Key Exclusion Criteria:

• Currently requiring or expected to require hospitalization within 48 hours after randomization.
• Documented previous infection and/or hospitalization for RSV during the current respiratory virus season.
• Documented to be positive for influenza A or B virus, and/or severe acute respiratory syndrome coronavirus 2 (SARS-CoV-2) ≤ 7 days prior to randomization.
• Concurrent infections requiring treatment with any antimicrobial therapy ≤ 7 days prior to randomization.
• Individuals with a history of cystic fibrosis.

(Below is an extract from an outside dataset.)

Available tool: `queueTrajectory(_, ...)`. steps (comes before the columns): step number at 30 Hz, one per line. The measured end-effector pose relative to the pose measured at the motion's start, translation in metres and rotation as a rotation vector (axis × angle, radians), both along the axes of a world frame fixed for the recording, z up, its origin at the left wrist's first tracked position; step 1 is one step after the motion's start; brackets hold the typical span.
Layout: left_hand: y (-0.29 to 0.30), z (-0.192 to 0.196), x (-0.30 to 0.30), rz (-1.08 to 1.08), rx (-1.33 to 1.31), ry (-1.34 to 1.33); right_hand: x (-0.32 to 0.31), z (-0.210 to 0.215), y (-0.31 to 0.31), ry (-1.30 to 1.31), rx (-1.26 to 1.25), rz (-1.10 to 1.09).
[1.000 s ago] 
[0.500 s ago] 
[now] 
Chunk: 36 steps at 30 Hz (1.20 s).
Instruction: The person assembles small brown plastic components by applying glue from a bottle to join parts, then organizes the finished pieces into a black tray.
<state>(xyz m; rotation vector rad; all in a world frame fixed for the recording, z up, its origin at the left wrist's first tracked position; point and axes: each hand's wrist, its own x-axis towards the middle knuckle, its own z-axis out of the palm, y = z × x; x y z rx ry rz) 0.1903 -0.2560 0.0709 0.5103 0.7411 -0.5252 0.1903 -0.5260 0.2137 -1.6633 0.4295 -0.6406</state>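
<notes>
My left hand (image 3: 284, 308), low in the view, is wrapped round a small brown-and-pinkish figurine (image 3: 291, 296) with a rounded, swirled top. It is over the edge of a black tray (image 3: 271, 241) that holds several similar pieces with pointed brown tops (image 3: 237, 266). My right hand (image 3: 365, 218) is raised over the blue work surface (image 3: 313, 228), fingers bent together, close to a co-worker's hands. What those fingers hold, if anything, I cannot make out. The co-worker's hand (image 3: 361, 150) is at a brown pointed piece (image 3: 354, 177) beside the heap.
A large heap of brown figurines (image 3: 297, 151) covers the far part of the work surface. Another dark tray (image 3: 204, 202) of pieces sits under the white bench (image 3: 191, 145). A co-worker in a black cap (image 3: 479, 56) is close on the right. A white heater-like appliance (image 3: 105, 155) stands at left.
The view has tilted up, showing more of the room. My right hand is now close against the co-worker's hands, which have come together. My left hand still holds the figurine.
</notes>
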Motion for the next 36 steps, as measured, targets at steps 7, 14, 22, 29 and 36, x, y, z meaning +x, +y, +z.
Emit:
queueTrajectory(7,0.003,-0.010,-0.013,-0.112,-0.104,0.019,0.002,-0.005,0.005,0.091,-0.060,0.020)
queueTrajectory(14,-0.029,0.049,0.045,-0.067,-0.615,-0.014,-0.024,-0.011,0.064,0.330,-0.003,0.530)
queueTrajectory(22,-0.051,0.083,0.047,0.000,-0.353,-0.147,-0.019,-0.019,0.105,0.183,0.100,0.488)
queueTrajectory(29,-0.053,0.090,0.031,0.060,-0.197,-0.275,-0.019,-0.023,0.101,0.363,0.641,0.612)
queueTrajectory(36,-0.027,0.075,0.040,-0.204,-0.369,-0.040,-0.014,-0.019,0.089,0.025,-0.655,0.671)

• Undergoing dialysis, known history of moderate or severe renal impairment within the preceding 6 months prior to randomization.
• Pregnant at screening.
• Received any approved or authorized, direct-acting antiviral drug or monoclonal antibody against RSV < 28 days or < 5 half-lives, whichever is longer, before randomization.
• Received an investigational product < 28 days or < 5 half-lives, whichever is longer, before randomization.

Note: Other protocol defined Inclusion/Exclusion criteria may apply.